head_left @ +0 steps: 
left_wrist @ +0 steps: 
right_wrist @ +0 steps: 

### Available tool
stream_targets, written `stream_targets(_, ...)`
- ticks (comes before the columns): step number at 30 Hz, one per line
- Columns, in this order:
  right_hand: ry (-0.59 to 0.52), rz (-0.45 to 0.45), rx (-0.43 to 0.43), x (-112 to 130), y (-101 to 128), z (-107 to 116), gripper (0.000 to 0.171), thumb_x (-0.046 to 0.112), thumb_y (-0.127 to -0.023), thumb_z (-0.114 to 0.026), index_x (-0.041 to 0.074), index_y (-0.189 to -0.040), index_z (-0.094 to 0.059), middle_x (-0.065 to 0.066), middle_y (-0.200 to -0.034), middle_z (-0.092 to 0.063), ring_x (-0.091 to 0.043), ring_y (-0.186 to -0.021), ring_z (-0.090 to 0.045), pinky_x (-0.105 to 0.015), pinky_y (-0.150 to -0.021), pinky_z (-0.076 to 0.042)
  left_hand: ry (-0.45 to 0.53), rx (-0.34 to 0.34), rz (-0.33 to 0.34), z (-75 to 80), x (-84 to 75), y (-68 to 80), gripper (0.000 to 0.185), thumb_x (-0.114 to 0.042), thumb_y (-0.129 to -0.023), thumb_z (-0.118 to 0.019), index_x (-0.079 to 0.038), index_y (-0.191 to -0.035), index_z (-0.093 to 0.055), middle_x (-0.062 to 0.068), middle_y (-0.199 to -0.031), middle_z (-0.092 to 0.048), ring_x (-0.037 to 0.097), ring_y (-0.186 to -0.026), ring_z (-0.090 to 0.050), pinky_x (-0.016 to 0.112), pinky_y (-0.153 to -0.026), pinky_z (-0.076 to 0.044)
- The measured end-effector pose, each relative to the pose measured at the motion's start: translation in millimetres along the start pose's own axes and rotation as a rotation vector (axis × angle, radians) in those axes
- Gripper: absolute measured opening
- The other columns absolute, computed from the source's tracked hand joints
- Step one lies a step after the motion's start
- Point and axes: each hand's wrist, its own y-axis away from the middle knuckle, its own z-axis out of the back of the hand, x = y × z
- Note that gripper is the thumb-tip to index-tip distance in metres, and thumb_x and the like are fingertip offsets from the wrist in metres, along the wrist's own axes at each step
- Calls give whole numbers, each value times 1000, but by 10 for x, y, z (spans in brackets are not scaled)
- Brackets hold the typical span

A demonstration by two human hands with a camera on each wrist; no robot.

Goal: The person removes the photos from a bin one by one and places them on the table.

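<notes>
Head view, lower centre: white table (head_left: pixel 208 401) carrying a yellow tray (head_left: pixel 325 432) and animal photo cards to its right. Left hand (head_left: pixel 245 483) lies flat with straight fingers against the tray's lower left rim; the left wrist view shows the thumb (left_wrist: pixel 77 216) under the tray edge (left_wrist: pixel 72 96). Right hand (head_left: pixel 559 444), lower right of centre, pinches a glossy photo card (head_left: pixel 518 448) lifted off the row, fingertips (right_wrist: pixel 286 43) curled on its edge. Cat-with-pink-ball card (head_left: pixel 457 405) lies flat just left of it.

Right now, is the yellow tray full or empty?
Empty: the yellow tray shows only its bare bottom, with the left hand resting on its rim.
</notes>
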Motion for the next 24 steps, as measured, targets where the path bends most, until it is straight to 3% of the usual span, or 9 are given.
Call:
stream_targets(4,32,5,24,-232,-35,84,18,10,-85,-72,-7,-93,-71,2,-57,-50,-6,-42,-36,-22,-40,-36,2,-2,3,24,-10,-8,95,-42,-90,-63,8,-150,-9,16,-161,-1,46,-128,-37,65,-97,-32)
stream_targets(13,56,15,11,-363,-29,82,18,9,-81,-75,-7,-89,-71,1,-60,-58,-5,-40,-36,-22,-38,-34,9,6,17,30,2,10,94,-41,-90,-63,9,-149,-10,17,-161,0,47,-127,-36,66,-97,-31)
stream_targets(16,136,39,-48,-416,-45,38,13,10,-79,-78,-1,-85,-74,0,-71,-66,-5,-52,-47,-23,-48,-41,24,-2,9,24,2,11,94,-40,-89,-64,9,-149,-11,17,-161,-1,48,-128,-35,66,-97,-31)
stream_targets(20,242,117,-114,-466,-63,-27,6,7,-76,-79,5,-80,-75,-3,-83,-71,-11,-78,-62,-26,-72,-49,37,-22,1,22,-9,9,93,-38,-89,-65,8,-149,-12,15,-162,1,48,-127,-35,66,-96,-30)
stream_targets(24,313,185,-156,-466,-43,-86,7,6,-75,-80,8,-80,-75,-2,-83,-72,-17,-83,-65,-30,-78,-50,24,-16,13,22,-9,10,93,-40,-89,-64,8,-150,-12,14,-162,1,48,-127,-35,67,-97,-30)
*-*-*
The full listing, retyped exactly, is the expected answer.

▶ [EXERCISE OUTPUT]
head_left @ +0 steps: 
left_wrist @ +0 steps: 
right_wrist @ +0 steps: 

### Available tool
stream_targets, written `stream_targets(_, ...)`
- ticks (comes before the columns): step number at 30 Hz, one per line
- Columns, in this order:
  right_hand: ry (-0.59 to 0.52), rz (-0.45 to 0.45), rx (-0.43 to 0.43), x (-112 to 130), y (-101 to 128), z (-107 to 116), gripper (0.000 to 0.171), thumb_x (-0.046 to 0.112), thumb_y (-0.127 to -0.023), thumb_z (-0.114 to 0.026), index_x (-0.041 to 0.074), index_y (-0.189 to -0.040), index_z (-0.094 to 0.059), middle_x (-0.065 to 0.066), middle_y (-0.200 to -0.034), middle_z (-0.092 to 0.063), ring_x (-0.091 to 0.043), ring_y (-0.186 to -0.021), ring_z (-0.090 to 0.045), pinky_x (-0.105 to 0.015), pinky_y (-0.150 to -0.021), pinky_z (-0.076 to 0.042)
  left_hand: ry (-0.45 to 0.53), rx (-0.34 to 0.34), rz (-0.33 to 0.34), z (-75 to 80), x (-84 to 75), y (-68 to 80), gripper (0.000 to 0.185), thumb_x (-0.114 to 0.042), thumb_y (-0.129 to -0.023), thumb_z (-0.118 to 0.019), index_x (-0.079 to 0.038), index_y (-0.191 to -0.035), index_z (-0.093 to 0.055), middle_x (-0.062 to 0.068), middle_y (-0.199 to -0.031), middle_z (-0.092 to 0.048), ring_x (-0.037 to 0.097), ring_y (-0.186 to -0.026), ring_z (-0.090 to 0.050), pinky_x (-0.016 to 0.112), pinky_y (-0.153 to -0.026), pinky_z (-0.076 to 0.044)
- The measured end-effector pose, each relative to the pose measured at the motion's start: translation in millimetres along the start pose's own axes and rotation as a rotation vector (axis × angle, radians) in those axes
- Gripper: absolute measured opening
- The other columns absolute, computed from the source's tracked hand joints
- Step one lies a step after the motion's start
- Point and axes: each hand's wrist, its own y-axis away from the middle knuckle, its own z-axis out of the back of the hand, x = y × z
- Note that gripper is the thumb-tip to index-tip distance in metres, and thumb_x and the like are fingertip offsets from the wrist in metres, along the wrist's own axes at each step
- Calls give whole numbers, each value times 1000, but by 10 for x, y, z (spans in brackets are not scaled)
- Brackets hold the typical span

A demonstration by two human hands with a camera on each wrist; no robot.

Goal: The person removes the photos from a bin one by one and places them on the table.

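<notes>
Head view, lower centre: white table (head_left: pixel 208 401) carrying a yellow tray (head_left: pixel 325 432) and animal photo cards to its right. Left hand (head_left: pixel 245 483) lies flat with straight fingers against the tray's lower left rim; the left wrist view shows the thumb (left_wrist: pixel 77 216) under the tray edge (left_wrist: pixel 72 96). Right hand (head_left: pixel 559 444), lower right of centre, pinches a glossy photo card (head_left: pixel 518 448) lifted off the row, fingertips (right_wrist: pixel 286 43) curled on its edge. Cat-with-pink-ball card (head_left: pixel 457 405) lies flat just left of it.

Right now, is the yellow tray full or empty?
Empty: the yellow tray shows only its bare bottom, with the left hand resting on its rim.
</notes>
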Motion for the next 24 steps, as measured, targets where the path bends most, until it is straight to 3% of the usual span, or 9 are given.
Call:
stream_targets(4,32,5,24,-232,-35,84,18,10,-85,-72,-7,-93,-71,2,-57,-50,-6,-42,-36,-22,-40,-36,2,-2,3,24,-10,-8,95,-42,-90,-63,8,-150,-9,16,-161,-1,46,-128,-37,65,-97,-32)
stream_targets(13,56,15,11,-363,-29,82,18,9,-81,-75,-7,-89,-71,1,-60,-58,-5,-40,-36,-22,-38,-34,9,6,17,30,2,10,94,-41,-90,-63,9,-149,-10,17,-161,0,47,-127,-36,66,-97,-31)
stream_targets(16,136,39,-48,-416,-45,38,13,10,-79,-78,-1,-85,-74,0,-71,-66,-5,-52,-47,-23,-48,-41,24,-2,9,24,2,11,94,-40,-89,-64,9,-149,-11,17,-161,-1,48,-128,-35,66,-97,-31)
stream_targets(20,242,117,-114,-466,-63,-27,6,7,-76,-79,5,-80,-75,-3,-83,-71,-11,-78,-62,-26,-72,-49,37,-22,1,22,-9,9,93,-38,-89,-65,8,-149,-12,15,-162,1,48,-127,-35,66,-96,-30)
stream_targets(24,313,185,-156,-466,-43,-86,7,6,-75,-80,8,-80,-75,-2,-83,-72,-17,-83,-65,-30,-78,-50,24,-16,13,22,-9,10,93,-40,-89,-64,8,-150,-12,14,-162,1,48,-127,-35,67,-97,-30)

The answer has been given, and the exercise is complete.